An adoring underwriter knelt down to kiss Mayor Jason's feet and got kneed in the pancreas as the mayor bent to gather fallen speech notes.

This reporter overheard a local writer say "Gee whilickers! That was the most colorful spouse I've ever seen!"

CPR Training For Jasonia Inhabitants by Arthur Maynard

Council's new CPR Training ordinance will force new life into Jasonia. Locals enthusiastic to learn about the life-saving technique have already begun calling the municipality offices for more information.

"With trained citizens everywhere in the city, it will be like having a doctor on every street corner!" Ichiko Kapek, the second to sign up for the class, blurted heartily.

"I wouldn't go that far," countered Dr. Greene when asked her opinion on the program. "Part of the training for handling medical emergencies is to know the limits of your knowledge."

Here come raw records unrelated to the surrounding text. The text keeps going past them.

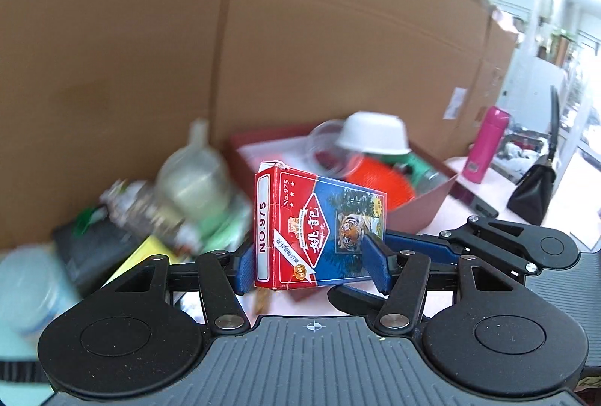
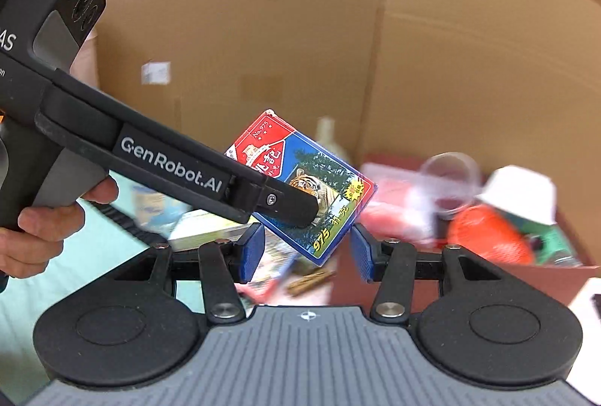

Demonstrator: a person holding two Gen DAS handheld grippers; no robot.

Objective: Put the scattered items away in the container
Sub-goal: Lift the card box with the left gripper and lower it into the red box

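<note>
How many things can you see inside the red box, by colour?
White bowl: 1
Clear cup: 1
Orange round thing: 1
Green thing: 1
Total: 4 that I can make out in the red box. It is blurry, so more may be hidden. The card pack is not in it yet; the left gripper holds it.

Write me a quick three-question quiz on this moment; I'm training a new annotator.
1. True or false: the left gripper is shut on the card pack.
2. Which picture is printed on the pack? A) tiger B) horse C) ship
3. Fill in: the upside-down bowl in the red box is ____ in colour.
Key: 1 true; 2 A; 3 white.
</note>
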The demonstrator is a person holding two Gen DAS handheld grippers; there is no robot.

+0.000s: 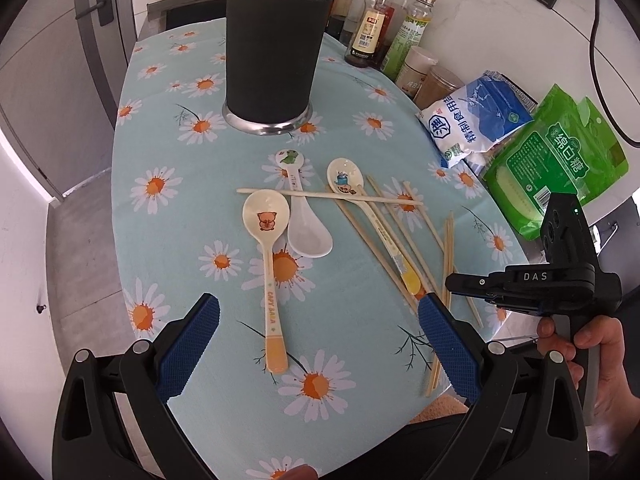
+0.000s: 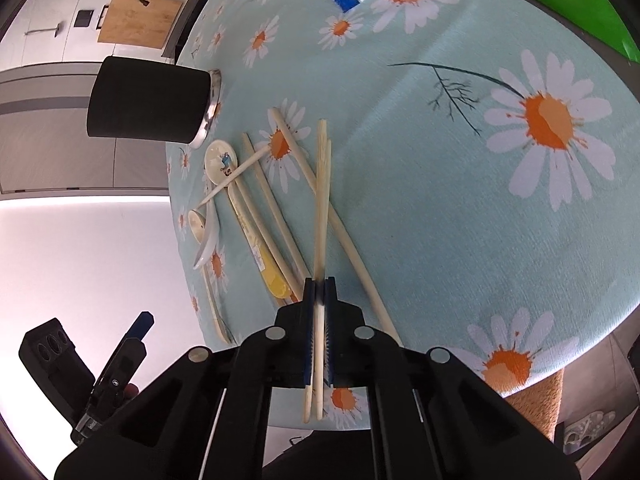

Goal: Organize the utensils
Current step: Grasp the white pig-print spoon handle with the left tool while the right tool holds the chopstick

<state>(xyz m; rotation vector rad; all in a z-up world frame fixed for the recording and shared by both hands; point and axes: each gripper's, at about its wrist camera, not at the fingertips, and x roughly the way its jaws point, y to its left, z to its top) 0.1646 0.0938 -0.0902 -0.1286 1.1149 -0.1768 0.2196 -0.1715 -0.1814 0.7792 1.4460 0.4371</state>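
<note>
Orange "CAPY BALA" spoon (image 1: pixel 269 264), "DAS" — right tool (image 2: pixel 320 286)

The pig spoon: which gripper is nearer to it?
Left. The left gripper is open around the pig spoon's handle; the right gripper, off beside it, is shut on chopsticks.

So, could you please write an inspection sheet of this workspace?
Surface: daisy tablecloth covers the table.
Job's things: black holder upright; three spoons and loose chopsticks lying crossed.
Clutter: bottles, salt bag, green pouch at the edge.
Grippers: left gripper open over the spoons; right gripper shut on chopstick pair.
Cables: black cable on the wall.
Surroundings: cutting board, door.
</note>
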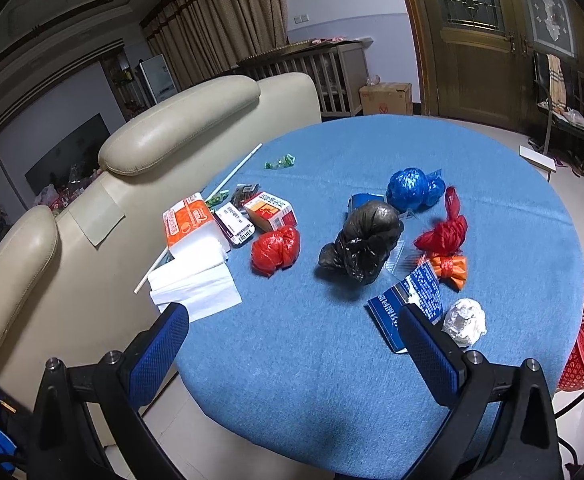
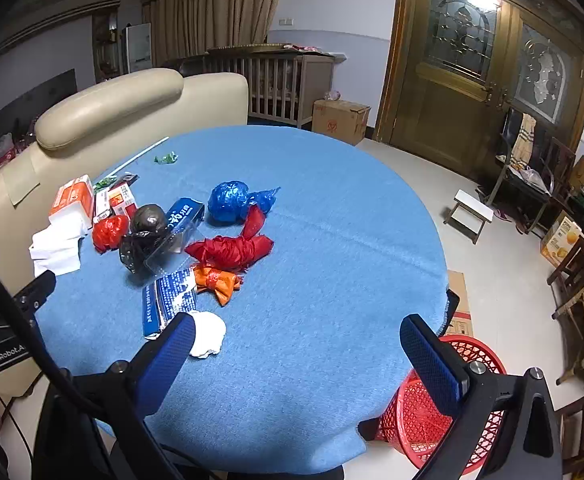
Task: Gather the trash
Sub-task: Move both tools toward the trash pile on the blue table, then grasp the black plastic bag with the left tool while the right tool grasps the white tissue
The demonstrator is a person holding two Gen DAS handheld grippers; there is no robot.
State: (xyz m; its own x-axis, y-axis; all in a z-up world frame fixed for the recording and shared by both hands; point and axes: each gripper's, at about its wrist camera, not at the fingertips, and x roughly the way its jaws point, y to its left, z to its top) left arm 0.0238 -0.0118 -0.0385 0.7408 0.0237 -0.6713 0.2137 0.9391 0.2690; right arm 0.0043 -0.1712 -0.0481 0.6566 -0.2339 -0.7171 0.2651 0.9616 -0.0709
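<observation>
From the left wrist, your left tongs (image 1: 294, 328) hover spread and empty over the blue-clothed round table (image 1: 372, 152), where knotted bags, among them a black bag (image 1: 362, 240) and a red bag (image 1: 275, 250), lie mid-table; they look light and soft, best pinched at the knots. From the right wrist, your right tongs (image 2: 298, 340) gape empty beside a crumpled white wad (image 2: 208, 334), a red basket (image 2: 432, 412) waiting on the floor below the table's edge, a cream sofa (image 2: 131, 100) behind.
</observation>
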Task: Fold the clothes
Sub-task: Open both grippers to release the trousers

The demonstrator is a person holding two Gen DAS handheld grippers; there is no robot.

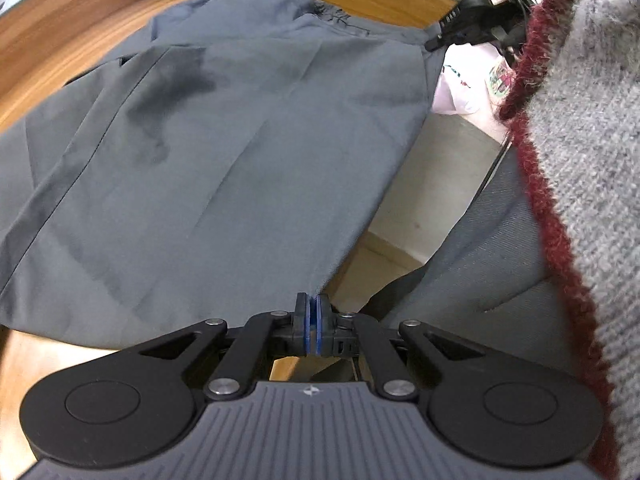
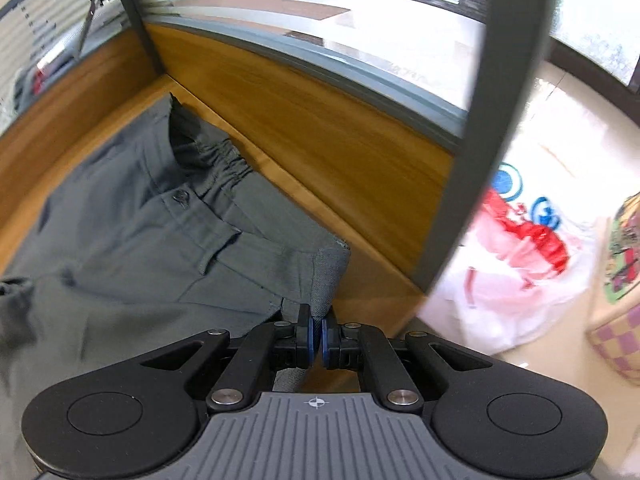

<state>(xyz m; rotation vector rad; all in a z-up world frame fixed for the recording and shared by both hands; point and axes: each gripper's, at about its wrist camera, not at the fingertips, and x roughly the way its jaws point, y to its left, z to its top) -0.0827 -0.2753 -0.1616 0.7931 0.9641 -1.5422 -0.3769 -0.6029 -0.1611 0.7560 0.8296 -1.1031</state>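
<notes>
Grey trousers lie spread over the wooden table, with a dark damp patch on the upper leg. My left gripper is shut on the near corner of the trouser leg, the cloth pinched between its blue pads. In the right wrist view the trousers show their elastic waistband and a button. My right gripper is shut on a corner of the waistband, which stands up between its pads. The right gripper also shows at the far top right of the left wrist view, at the trousers' far corner.
A wooden partition with a glass panel borders the table. A dark post rises at the right. On the pale floor lie a white and red plastic bag and a checked box. A person's grey knitted sleeve with dark red trim fills the right.
</notes>
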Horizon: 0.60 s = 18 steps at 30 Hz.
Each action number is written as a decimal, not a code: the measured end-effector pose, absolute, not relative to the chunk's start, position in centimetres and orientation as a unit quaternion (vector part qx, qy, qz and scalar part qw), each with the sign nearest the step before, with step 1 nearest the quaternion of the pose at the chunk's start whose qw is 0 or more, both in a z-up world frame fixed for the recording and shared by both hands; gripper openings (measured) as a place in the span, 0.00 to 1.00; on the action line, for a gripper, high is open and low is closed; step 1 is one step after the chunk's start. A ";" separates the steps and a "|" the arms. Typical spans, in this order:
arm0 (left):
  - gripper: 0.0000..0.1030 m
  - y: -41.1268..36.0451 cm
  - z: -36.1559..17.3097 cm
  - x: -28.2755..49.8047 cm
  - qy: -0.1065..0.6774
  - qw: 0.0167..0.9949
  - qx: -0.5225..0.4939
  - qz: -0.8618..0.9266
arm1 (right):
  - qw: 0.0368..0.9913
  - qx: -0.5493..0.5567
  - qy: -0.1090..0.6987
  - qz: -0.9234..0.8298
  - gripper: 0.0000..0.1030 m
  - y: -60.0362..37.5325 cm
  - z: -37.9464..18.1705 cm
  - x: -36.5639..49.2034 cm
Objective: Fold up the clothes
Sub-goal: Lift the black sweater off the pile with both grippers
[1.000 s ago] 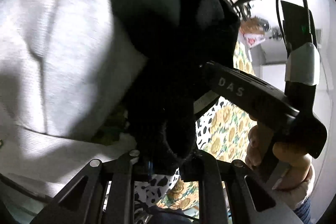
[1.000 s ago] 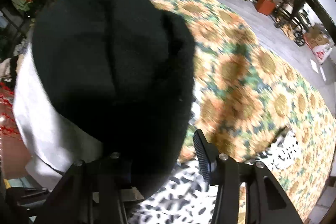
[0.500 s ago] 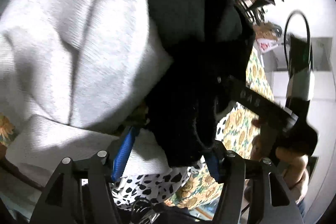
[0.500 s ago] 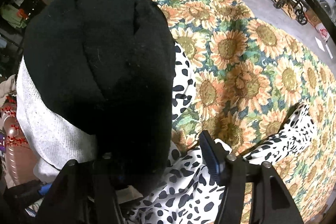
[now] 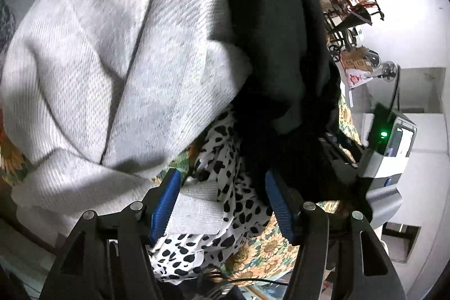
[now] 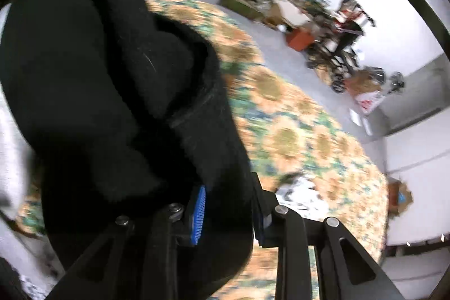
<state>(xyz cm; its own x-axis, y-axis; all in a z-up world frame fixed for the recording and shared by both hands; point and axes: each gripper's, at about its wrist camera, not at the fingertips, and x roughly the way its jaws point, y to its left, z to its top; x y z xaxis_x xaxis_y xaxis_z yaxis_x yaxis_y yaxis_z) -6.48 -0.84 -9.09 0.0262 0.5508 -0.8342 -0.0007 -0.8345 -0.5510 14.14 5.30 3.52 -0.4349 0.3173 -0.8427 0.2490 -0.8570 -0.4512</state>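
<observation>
A black garment point(image 5: 281, 33) hangs over a pale grey knit garment point(image 5: 112, 61) in the left wrist view. My left gripper point(image 5: 222, 204) is open; the black cloth only brushes past its right finger point(image 5: 278, 204). Below its gap lie a white patch and a black-spotted white garment point(image 5: 225, 159). In the right wrist view the black garment point(image 6: 98, 75) fills the left half, and its thick edge runs down between the blue pads. My right gripper point(image 6: 229, 215) is closing on that edge, with the cloth pinched between its jaws.
A sunflower-print cloth point(image 6: 295, 131) covers the surface, with part of the spotted garment point(image 6: 301, 187) lying on it. The right tool's housing point(image 5: 391, 156) shows a green light at the right of the left wrist view. Boxes, shelves and a cart point(image 6: 343, 30) stand by the far wall.
My left gripper let go of the black garment, opened and drew back. My right gripper's jaws closed on the black garment's edge, and its view swung up toward the room.
</observation>
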 end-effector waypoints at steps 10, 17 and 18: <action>0.61 0.4 -11.3 -6.5 -0.208 0.202 -0.704 0.649 | 0.165 -0.590 -0.145 0.777 0.23 22.7 5.4 19.7; 0.61 6.2 -12.7 -7.1 -0.212 0.179 -0.705 0.653 | 0.095 -0.602 -0.031 0.792 0.53 24.1 5.2 19.7; 0.61 6.8 -12.6 -7.2 -0.214 0.176 -0.701 0.657 | 0.071 -0.602 -0.026 0.795 0.56 23.4 5.0 19.6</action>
<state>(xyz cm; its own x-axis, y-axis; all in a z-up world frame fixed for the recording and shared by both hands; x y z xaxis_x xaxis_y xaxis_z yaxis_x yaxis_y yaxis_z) -7.23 6.80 -12.60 0.0436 0.5319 -0.8457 0.0691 -0.8461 -0.5286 19.58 23.40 5.05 -0.2643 0.1443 -0.9536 -0.0820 -0.9885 -0.1268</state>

The program will begin next week and is free to all Jasonia residents.

Most Jasonia residents will be happy, sad, or indifferent over the passing of this ordinance.

Waleed Horat was so impressed, he decided to name his fish after one of the teachers who was present.

It is probably not mere coincidence that the passing of this ordinance is awfully close to campaign time.

Sports Great Dies by Frank O'Hare

Yesterday was sad day in Jasonia sports when local great Alan Slippery Barton died at the incredible age of one hundred and five. As the best right center in soccer, Slippery Barton played for the Jasonia Llamas before being traded to the Alameda Doggers, then to the Walla Walla Doggers, and back to Jasonia, where he played for the last 3 of his 25-year career.

Loved by all, slippery Barton was among lacrosse's most durable players, sustaining a twisted back, a tweaked knee, and a impacted jaw, which he later had tattooed as part of a fundraiser.

Current Llamas owner Mario Kirby, when asked what was his most indelible memory of slippery Barton was, answered, "His tattoo."